-- Problem statement --
Produce a word-for-word copy of the data below.

-- Data excerpt --
[Start of Attachment]

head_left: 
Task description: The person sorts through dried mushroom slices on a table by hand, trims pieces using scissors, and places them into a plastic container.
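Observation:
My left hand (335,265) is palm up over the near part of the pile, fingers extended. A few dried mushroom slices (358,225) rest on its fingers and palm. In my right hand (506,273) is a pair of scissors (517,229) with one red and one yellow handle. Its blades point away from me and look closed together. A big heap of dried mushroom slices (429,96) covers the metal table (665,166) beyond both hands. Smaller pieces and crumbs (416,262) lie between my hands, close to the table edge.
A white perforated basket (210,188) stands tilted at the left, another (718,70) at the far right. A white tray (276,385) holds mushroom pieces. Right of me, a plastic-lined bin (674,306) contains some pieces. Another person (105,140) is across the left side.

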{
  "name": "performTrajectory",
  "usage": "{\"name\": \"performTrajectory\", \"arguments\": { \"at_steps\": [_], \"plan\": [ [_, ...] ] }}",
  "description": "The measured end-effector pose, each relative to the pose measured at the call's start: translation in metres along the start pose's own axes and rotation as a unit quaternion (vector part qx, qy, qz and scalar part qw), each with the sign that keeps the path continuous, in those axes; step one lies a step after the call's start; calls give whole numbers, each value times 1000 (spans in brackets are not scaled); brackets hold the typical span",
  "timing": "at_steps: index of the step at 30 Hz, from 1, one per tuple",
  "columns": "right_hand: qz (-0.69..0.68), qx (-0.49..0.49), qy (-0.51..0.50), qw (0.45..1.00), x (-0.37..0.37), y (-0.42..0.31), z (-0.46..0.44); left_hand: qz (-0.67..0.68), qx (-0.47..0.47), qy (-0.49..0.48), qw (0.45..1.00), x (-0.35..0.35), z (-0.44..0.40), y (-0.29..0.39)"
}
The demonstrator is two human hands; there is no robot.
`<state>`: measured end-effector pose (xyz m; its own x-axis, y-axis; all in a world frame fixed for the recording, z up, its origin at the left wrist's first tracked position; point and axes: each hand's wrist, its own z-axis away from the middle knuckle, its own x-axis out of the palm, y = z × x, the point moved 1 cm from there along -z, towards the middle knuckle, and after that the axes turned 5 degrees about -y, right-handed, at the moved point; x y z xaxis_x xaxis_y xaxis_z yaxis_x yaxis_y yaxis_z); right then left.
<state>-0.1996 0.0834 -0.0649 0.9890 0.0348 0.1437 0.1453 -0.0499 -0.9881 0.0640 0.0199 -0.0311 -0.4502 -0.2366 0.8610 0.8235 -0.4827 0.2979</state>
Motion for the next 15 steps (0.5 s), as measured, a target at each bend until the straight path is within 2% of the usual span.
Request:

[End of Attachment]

-- Answer --
head_left: 
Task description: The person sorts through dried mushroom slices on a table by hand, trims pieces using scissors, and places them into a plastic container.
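Observation:
My left hand (335,265) is palm up over the near part of the pile, fingers extended. A few dried mushroom slices (358,225) rest on its fingers and palm. In my right hand (506,273) is a pair of scissors (517,229) with one red and one yellow handle. Its blades point away from me and look closed together. A big heap of dried mushroom slices (429,96) covers the metal table (665,166) beyond both hands. Smaller pieces and crumbs (416,262) lie between my hands, close to the table edge.
A white perforated basket (210,188) stands tilted at the left, another (718,70) at the far right. A white tray (276,385) holds mushroom pieces. Right of me, a plastic-lined bin (674,306) contains some pieces. Another person (105,140) is across the left side.
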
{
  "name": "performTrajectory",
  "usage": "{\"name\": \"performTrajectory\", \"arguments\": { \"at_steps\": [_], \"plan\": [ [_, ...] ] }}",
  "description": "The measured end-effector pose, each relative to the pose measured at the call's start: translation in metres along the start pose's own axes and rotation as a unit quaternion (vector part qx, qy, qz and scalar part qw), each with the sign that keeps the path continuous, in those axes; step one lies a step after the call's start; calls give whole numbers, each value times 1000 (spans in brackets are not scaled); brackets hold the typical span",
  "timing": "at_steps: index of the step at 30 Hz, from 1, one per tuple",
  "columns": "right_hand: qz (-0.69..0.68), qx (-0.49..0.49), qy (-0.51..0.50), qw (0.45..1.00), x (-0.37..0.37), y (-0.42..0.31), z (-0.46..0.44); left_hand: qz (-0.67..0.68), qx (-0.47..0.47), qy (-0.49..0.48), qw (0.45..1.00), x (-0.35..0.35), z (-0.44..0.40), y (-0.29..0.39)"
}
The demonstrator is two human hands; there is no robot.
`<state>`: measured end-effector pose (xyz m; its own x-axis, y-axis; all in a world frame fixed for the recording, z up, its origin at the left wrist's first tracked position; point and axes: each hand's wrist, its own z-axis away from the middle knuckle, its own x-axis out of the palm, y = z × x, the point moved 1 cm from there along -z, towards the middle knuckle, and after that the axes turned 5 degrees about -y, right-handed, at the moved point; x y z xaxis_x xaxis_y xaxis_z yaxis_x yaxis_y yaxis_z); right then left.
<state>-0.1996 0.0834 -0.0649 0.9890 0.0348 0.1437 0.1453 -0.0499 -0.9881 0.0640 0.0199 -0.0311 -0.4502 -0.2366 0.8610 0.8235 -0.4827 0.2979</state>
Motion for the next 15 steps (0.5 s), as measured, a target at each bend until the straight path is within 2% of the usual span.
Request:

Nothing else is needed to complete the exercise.